> **Task statement**: Within the material below, transcribe exactly the lines from the one holding "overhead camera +" through the one holding "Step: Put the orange", keeping both ends and skipping the rest.
Data shown Block Start
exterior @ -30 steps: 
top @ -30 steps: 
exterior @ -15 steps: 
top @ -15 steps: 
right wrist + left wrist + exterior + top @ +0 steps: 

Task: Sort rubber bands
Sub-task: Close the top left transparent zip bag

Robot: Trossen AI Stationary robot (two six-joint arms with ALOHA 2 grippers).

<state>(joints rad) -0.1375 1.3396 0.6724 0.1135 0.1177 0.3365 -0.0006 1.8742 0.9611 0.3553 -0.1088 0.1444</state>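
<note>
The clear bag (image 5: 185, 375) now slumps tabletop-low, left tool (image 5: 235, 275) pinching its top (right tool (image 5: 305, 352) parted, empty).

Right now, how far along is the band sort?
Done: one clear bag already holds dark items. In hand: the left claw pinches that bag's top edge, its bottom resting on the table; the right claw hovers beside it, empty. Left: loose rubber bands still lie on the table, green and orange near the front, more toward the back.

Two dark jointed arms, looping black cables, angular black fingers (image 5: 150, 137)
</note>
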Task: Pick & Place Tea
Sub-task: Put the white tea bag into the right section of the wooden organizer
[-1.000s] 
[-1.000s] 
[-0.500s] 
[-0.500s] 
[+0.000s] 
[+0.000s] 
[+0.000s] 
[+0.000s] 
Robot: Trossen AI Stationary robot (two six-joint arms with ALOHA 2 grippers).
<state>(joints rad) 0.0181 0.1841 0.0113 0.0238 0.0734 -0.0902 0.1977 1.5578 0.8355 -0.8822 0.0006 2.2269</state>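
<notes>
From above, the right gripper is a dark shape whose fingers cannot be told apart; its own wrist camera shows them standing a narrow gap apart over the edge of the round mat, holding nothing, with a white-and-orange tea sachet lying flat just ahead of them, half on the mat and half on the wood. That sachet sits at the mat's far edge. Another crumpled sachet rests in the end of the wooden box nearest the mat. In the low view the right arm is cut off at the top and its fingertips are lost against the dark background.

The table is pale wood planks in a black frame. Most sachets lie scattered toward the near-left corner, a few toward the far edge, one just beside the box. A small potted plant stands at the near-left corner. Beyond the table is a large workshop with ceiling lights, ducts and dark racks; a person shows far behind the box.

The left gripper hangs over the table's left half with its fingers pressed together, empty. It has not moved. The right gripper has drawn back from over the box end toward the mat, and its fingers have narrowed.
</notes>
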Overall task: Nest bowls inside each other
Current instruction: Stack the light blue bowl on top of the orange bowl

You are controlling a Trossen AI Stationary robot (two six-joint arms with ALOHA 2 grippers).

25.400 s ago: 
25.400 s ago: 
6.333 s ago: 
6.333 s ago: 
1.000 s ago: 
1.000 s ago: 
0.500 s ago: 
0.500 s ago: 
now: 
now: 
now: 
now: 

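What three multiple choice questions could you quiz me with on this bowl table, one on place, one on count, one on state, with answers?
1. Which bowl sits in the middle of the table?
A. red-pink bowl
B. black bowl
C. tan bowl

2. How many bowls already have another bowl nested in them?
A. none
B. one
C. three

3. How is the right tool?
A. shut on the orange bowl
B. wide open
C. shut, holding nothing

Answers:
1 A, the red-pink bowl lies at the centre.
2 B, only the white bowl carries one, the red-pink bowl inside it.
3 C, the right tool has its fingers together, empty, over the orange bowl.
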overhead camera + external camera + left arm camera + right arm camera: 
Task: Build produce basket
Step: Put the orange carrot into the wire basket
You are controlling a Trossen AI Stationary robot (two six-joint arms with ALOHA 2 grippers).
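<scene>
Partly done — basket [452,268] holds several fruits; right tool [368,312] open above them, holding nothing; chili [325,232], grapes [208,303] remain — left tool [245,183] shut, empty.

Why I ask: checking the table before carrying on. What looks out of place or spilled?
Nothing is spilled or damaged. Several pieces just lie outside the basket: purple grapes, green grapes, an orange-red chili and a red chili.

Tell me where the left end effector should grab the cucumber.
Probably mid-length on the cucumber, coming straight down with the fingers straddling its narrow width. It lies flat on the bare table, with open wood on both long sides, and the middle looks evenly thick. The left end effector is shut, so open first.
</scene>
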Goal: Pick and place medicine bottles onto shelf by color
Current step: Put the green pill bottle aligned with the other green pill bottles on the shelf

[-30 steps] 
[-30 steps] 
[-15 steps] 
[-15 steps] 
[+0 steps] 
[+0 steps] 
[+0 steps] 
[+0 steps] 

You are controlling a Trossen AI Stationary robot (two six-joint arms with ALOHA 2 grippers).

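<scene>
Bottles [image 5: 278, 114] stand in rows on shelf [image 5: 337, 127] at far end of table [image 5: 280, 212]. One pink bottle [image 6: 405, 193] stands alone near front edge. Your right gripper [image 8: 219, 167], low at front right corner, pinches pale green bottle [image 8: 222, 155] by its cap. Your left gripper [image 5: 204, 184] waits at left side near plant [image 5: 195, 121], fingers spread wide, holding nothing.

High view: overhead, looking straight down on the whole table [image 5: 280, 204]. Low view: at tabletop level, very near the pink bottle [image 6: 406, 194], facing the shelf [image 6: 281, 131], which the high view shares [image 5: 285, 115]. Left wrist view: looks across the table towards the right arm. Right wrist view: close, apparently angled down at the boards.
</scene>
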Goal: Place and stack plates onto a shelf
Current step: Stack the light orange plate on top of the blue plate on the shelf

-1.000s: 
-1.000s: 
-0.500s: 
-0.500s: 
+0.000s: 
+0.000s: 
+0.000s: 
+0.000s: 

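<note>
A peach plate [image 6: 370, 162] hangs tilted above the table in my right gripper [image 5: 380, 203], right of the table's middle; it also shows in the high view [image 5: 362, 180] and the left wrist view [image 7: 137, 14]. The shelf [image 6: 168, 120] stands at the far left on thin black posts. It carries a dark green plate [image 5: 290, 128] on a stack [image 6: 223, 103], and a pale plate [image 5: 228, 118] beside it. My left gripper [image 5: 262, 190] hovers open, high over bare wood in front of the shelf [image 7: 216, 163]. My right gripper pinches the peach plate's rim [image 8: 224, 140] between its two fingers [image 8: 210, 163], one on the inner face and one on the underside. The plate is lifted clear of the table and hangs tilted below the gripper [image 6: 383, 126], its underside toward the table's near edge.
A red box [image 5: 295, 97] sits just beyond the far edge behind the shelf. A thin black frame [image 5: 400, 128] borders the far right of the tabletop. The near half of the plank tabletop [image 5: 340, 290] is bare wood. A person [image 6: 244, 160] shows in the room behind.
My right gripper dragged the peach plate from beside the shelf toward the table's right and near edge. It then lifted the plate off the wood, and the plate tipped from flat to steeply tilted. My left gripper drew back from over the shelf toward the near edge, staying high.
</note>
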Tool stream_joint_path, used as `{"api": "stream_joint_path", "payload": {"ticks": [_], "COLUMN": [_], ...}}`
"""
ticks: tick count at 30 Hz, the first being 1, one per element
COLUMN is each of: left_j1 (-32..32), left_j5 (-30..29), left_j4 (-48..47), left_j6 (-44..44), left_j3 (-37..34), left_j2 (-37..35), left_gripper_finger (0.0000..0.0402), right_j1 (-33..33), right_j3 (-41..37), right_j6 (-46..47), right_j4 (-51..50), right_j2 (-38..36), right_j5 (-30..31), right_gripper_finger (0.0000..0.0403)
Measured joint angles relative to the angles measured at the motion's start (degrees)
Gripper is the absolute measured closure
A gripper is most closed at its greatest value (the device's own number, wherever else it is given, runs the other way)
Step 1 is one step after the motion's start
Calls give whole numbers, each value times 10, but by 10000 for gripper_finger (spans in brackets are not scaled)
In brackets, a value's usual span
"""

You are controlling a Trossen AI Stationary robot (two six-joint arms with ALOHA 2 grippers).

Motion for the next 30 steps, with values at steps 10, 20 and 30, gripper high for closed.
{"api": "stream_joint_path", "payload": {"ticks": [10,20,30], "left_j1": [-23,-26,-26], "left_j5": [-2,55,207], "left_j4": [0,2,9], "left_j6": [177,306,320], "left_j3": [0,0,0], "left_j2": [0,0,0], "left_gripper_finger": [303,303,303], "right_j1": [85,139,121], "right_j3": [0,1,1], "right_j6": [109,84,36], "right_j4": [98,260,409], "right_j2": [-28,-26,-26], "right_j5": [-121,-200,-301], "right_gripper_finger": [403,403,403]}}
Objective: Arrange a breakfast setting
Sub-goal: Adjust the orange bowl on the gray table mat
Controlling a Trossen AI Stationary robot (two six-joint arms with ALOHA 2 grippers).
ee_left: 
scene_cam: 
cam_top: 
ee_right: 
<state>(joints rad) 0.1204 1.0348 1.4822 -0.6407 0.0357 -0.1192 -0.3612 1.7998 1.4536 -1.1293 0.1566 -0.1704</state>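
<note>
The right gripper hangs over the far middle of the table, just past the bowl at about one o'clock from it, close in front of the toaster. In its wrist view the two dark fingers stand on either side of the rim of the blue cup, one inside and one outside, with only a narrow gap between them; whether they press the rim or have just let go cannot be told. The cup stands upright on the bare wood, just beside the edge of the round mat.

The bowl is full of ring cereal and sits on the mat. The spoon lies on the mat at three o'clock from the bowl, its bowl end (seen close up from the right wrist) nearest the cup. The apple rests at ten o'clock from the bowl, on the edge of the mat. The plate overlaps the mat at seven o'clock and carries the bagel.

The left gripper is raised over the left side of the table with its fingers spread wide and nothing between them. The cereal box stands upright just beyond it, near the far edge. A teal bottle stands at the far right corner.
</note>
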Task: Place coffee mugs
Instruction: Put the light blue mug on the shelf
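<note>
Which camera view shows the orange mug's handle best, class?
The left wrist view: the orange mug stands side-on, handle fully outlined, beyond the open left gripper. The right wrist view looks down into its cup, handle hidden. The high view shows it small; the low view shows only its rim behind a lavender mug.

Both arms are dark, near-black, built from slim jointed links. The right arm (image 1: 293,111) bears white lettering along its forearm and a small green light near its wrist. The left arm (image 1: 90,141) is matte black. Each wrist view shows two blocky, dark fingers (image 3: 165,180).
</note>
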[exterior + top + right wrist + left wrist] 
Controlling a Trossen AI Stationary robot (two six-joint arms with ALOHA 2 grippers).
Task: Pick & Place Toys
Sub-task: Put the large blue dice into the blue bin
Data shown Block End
> **Response**:
overhead camera + external camera + left arm camera + right arm camera: 
Task: Build produce basket
Step: Put the orange carrot into the wire basket

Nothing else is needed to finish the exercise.